Page MenuHomePhabricator

Unrecognized subject messages on Updater
Closed, ResolvedPublic

Description

I discovered that we have a bunch of these messages in the log:

May 09 16:10:05 wdqs1003 bash[23933]: 16:10:05.348 [update 6] INFO  o.wikidata.query.rdf.tool.rdf.Munger - Unrecognized subjects: [http://www.wikidata.org/value/965deb8f70144795ef92696ba583be02] while processing http://www.wikidata.org/entity/Q52910742.  Expected only sitelinks and subjects starting with http://www.wikidata.org/wiki/Special:EntityData/ and http://www.wikidata.org/entity/

Something is clearly wrong with updating process.

Event Timeline

Restricted Application added a subscriber: Aklapper. · View Herald Transcript

On further research, the immediate cause of the message is a small logical error in our code when calculating updates.

When we look which values and references we have in our database, we check it by mentions in other predicated, however we do not check that the actual reference/node exists.

If there is a situation where statement S refers to reference R, which refers to value V in TTL, but R does not actually exist in the database, then we will think R is already in the database since the mention is there, but when parsing V we will consider it unrecognized since R is not processed, presumably because it already exists.

The above situation should never happen in normal data, so I am trying to figure out now how it arose.

Thinking more about it, I see a flaw in the cleanup process.
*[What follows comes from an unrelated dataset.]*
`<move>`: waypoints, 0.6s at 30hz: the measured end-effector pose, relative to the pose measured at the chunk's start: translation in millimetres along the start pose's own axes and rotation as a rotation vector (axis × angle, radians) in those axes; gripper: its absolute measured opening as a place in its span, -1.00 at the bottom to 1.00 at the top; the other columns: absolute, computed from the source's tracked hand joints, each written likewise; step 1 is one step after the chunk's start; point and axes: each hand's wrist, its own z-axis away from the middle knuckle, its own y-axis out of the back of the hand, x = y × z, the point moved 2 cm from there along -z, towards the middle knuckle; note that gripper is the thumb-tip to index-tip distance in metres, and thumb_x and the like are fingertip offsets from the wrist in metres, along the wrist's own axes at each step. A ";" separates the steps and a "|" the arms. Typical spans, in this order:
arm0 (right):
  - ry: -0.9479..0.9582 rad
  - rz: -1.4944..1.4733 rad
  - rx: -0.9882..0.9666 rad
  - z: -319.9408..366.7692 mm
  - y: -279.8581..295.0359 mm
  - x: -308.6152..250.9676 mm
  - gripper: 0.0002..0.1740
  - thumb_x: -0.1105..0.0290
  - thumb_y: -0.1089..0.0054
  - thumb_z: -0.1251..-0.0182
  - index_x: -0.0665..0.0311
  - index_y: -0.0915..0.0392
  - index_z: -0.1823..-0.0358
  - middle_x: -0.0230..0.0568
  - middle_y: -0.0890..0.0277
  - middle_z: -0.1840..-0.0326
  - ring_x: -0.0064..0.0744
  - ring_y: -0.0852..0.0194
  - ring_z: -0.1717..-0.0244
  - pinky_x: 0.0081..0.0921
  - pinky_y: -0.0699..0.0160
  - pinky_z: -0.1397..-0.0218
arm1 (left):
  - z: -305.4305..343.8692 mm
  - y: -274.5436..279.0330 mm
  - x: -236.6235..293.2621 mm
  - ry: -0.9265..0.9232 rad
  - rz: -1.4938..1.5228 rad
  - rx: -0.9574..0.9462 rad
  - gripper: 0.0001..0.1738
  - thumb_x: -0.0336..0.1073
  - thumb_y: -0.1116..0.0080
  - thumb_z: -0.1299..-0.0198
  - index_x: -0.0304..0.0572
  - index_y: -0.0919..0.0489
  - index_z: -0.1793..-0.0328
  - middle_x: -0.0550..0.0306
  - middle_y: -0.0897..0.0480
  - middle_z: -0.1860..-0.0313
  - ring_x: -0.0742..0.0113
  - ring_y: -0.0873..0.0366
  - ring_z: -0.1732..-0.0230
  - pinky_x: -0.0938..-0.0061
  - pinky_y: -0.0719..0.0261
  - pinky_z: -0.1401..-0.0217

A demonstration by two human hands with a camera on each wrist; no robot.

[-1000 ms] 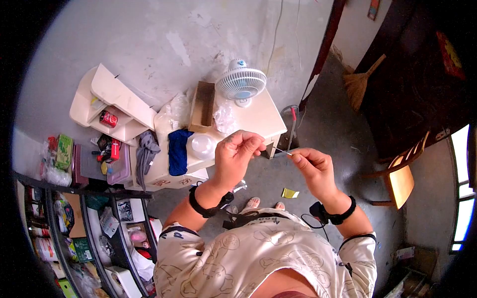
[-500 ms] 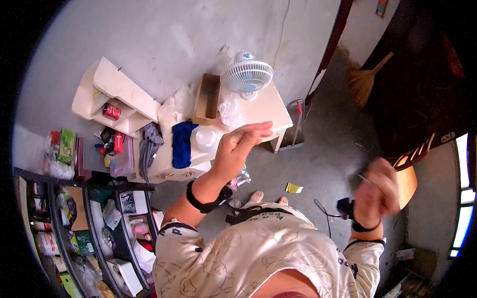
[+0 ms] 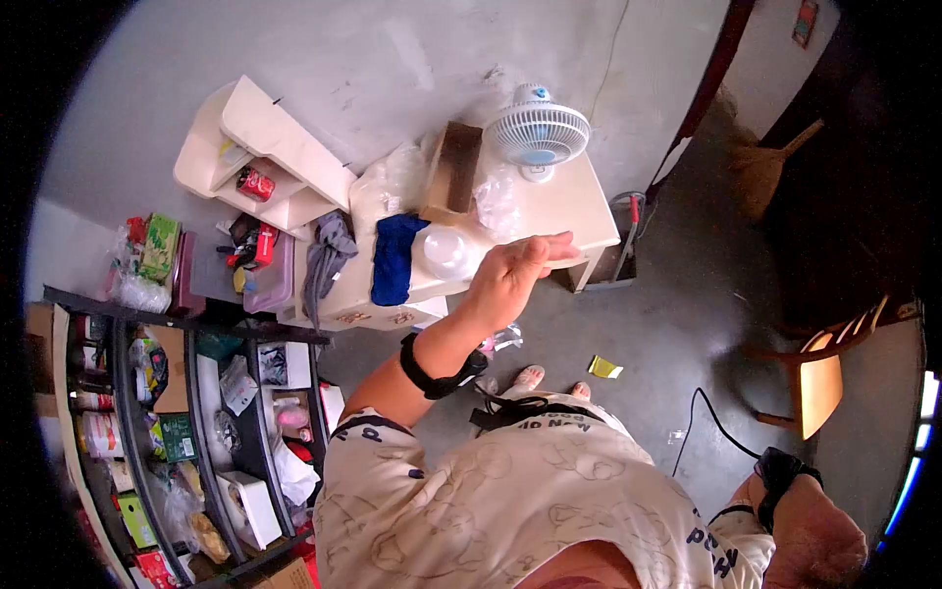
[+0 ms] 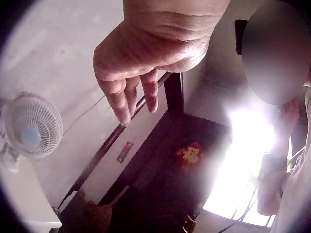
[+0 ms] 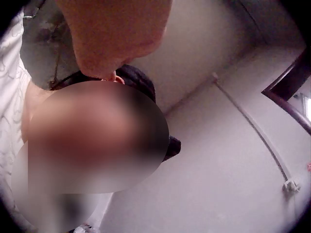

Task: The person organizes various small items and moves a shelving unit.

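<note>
My left hand (image 3: pixel 515 275) is held out in front of my body near the desk's right front corner, its fingers stretched out. In the left wrist view that same hand (image 4: pixel 146 53) hangs with loosely straight fingers, and nothing shows between them. My right hand (image 3: pixel 819 540) is raised close to my head at the lower right of the head view. The right wrist view has its back and heel (image 5: pixel 116 34) right beside the blurred head. Its fingertips are hidden, so I cannot tell what it holds.
A white desk (image 3: pixel 584 216) bears a fan (image 3: pixel 538 133), an open cardboard box (image 3: pixel 453 172), a blue cloth (image 3: pixel 397 260) and a clear round container (image 3: pixel 446 252). Packed shelves (image 3: pixel 128 422) stand at left. A yellow packet (image 3: pixel 605 366) lies on the floor; a wooden chair (image 3: pixel 816 388) is at right.
Both hands were together pinching a thin pale strand or stick. They parted: my right hand swung right and up to my head, while the left stayed in front and straightened its fingers.
</note>
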 end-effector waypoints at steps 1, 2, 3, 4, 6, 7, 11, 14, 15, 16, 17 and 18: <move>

Right now we are using this query:

DELETE { ?s ?p ?o } WHERE {
  VALUES ?s { %values% }
  # Since values are shared we can only clear the values on them when they are no longer used
  # anywhere else.
  FILTER NOT EXISTS {
    ?someEntity ?someStatementPred ?s .
    FILTER(?someStatementPred != %wikibase:quantityNormalized%)
  }
  ?s ?p ?o .
};

However, if we have changed statement referring to reference R, which refers to value V, it is not clear that the query will delete both R and V, since there's still reference to V from R, even though R will be deleted at the end.
We may need to split it into two queries.

I don't think this flaw is what caused the above issue (since it is still not clear how we have S referring to R without having R - if S refers to R, we should have not deleted R) but it still needs to be fixed.
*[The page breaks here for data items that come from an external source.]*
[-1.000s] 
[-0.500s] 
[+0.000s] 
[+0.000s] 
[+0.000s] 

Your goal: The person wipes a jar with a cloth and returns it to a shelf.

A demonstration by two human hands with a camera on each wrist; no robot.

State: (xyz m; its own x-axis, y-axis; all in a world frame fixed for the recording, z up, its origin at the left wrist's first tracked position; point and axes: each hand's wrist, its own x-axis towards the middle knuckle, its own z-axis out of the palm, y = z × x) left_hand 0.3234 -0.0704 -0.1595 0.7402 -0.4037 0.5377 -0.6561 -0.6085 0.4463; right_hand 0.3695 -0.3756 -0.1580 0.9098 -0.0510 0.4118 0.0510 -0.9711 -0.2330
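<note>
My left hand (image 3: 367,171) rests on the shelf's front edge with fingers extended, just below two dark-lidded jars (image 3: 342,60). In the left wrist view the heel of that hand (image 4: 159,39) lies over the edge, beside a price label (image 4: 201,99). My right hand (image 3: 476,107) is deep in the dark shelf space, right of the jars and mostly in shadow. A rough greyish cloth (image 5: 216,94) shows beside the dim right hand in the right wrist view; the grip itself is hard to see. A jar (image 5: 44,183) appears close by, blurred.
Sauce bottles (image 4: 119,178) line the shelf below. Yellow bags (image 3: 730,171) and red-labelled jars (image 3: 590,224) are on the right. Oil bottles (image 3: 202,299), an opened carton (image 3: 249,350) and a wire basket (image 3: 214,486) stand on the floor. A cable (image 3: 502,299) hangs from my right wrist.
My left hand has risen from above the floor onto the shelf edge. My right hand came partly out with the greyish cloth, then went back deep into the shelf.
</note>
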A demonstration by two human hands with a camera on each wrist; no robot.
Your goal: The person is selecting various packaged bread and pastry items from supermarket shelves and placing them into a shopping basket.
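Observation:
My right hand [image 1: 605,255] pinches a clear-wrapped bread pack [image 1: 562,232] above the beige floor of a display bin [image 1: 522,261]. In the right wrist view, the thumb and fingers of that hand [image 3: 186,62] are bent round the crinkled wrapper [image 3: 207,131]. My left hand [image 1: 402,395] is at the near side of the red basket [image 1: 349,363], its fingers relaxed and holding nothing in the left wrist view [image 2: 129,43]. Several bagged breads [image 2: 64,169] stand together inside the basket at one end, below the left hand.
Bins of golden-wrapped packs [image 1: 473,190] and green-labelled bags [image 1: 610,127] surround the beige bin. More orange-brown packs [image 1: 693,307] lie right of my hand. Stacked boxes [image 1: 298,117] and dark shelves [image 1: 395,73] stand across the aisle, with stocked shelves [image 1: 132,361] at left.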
Noticed another weird thing:

wdref:3e56175e78d06d8aa0e98bcac8dcfa800d1d82d2 on some servers has only one statement (wdq3) while on others has proper set of statements, e.g. see: https://www.wikidata.org/wiki/Special:EntityData/Q15813111.ttl?nocache=1525896723343&flavor=dump

Not sure what's going on there... The reference seems to be created in one edit by quickstatements, not sure how it could happen that it got only half the data.

Change 432332 had a related patch set uploaded (by Smalyshev; owner: Smalyshev):
[wikidata/query/rdf@master] [WiP] Updater fixes

https://gerrit.wikimedia.org/r/432332

Change 432332 merged by jenkins-bot:
[wikidata/query/rdf@master] Updater fixes

https://gerrit.wikimedia.org/r/432332

Fixed the immediate problem, still no clue why the references became broken. It should never have partial data, but it is clear that this is what is happening. I will try to reset the broken items and see if I can see any pattern in where the breakage happens, but it seems to be completely random - for different items, different servers have broken data, with no prediction about which one would have it. Though wdq3 seems to have broken data most often, but for some data wdq3 is not broken. Will watch it and see if I can have any ideas what is going on there.

Smalyshev lowered the priority of this task from High to Low.May 30 2018, 8:46 PM

Looking at https://github.com/SuLab/WikidataIntegrator/issues/65 looks like "partial data" situation happens for statements too, not only for references. Still not sure why it could happen...

Smalyshev raised the priority of this task from Low to High.Jun 4 2018, 8:39 PM

I see more of the case of partial references in the data, no idea what is happening but it seems to be much more frequent than I have thought. There is definitely some bug either when generating RDF or when updating it - different servers have different data under the same reference ID. This is bad and should never happen, but seems to be happening a lot.

Mentioned in SAL (#wikimedia-operations) [2018-06-04T22:57:28Z] <smalyshev@deploy1001> Started deploy [wdqs/wdqs@825863f]: Potential mitigation for T194325

Mentioned in SAL (#wikimedia-operations) [2018-06-04T23:11:58Z] <smalyshev@deploy1001> Started deploy [wdqs/wdqs@825863f]: Potential mitigation for T194325

Mentioned in SAL (#wikimedia-operations) [2018-06-04T23:21:37Z] <smalyshev@deploy1001> Finished deploy [wdqs/wdqs@825863f]: Potential mitigation for T194325 (duration: 09m 39s)

Looks like it's not happening anymore.